6. If you introduce a separate issue in order to illustrate some part of your argument, make sure that you return to the original subject as soon as possible. Part of your discussion should explain why and how this secondary issue is relevant.
Essay problems – Signposting
1. Unless you have been asked to do so, there is no need to ‘signpost’ your argument.
2. That is, you do not need to use expressions such as:
‘Later in this essay I will be discussing…’
‘Let us now go on to consider…’
‘As I demonstrated earlier…’
‘We will now turn to evaluate another example…’
3. Just state clearly the point of your arguments and leave them to speak for themselves.
4. In a well-planned essay, this progression should be self-evident from the
arrangement of your work.
5. A sound essay plan and a coherent structure will reveal the logic of your argument and the relationship of its parts.
6. Each new topic should be clearly identified or defined as soon as you begin dealing with it. This statement will provide all the indication needed of your intentions.
7. If you wish to some light indication of structure, it is perfectly acceptable to use formulations such as:
‘The first reason … The second…’
‘On one hand … on the other…’
‘However, the main argument against this is…’
8. The conventions on signposting may vary slightly from one subject to another. In some of the sciences it is necessary to announce in advance what you will be writing about.
Essay problems – Commenting on the process
1. Your essay represents the results of your efforts. There is no need to comment on the manner in which you have worked.
2. Your tutor doesn’t need to know in what order you assembled your evidence, or what difficulties you encountered during its composition.
3. You might wish to argue that the question raises a certain number of difficulties or crucial issues. This is acceptable – so long as you say what they are.
4. You should then go on to discuss their relevance to the subject in question, and maybe even suggest some answers to them.
Essay problems – Posing questions
1. Do not present your argument in the form of questions.
2. Remember – you are supposed to be answering a question.
3. Avoid formulations such as:
Was she so overwhelmed at the thought of a ‘new brave’ husband that she shot him? In considering his cowardice, had Macomber removed his weapon – his weakness?
Essay problems – Your own argument
1. Do not use quotation from the text as a substitute for your own argument.
2. That is, don’t present your answer to the question as a mixture of your own remarks, woven together with quotations.
3. Here is an example:
The poem describes a journey ‘from rich industrial shadows’ through crowded urban environments to a place of ‘loneliness’ where ‘silence stands/like heat’.
1. Quotations from a text should be followed by page references – as in the following example:
These literary devices include simile, such as the description of the lion as ‘like some super-rhino’ (p.94) and the…

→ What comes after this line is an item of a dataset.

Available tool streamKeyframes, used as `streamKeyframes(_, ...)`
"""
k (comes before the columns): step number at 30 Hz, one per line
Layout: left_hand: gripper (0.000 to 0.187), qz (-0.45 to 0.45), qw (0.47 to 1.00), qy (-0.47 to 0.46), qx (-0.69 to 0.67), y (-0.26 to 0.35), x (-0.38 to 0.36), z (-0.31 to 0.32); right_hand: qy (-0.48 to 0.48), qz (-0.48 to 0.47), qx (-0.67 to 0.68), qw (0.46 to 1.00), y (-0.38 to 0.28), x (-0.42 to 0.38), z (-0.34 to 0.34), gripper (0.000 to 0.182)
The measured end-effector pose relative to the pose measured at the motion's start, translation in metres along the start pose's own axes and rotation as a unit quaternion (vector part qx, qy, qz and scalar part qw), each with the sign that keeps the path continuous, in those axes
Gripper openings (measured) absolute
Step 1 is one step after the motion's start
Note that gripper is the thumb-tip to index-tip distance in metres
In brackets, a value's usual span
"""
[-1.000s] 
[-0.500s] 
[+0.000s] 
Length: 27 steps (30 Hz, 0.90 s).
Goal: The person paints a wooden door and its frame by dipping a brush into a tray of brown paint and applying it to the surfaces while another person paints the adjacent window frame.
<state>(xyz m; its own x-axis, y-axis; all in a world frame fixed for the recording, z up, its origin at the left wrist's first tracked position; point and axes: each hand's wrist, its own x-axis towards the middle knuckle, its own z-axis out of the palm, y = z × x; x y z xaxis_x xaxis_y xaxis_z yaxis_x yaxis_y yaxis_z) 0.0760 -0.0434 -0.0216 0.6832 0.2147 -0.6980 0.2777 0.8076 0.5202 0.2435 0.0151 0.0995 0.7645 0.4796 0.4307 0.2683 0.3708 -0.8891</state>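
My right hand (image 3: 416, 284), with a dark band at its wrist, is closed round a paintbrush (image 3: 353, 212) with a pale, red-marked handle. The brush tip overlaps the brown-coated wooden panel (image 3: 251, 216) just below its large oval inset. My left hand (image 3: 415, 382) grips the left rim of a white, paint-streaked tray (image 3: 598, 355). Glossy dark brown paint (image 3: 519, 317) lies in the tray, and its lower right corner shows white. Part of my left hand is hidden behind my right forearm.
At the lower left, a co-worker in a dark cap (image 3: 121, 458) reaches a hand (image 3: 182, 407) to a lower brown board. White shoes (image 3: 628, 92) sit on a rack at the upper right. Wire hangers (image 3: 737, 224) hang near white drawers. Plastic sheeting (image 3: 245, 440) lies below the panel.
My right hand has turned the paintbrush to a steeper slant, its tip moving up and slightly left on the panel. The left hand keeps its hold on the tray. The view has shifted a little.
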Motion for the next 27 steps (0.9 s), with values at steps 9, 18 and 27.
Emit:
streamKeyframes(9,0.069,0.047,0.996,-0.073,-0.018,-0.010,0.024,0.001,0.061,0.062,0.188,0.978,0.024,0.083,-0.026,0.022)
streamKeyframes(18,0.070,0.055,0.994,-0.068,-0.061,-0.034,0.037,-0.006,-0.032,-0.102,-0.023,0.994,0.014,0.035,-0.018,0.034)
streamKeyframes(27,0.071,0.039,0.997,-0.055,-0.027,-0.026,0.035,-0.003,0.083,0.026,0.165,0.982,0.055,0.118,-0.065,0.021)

2. You should not include the reference as part of your text, as in the following example:
These literary devices include simile, such as the description of the lion on page ninety-four when it is described as ‘like some super-rhino’ and the other instance on page fifty-six when it is…
Essay problems – Creating structure
1. Essays should have a clear structure. This should be created in a firm essay plan.
2. Good structure is a persuasive or logical sequence of the parts in an essay.
3. The order of parts is often determined by the nature of the subject. This order might be created by:
- logical progression
- increasing significance
- equal significance
- chronological order
- narrative sequence
- category groupings
4. You can generate the parts of your essay by deciding which topics you will cover in your answer.
5. Each of these topics should be discussed separately – usually in at least one paragraph on its own.
6. If there is no natural order for your topics, you could deal with the smaller, less important items first. This leaves the larger, more important issues until the end of the essay.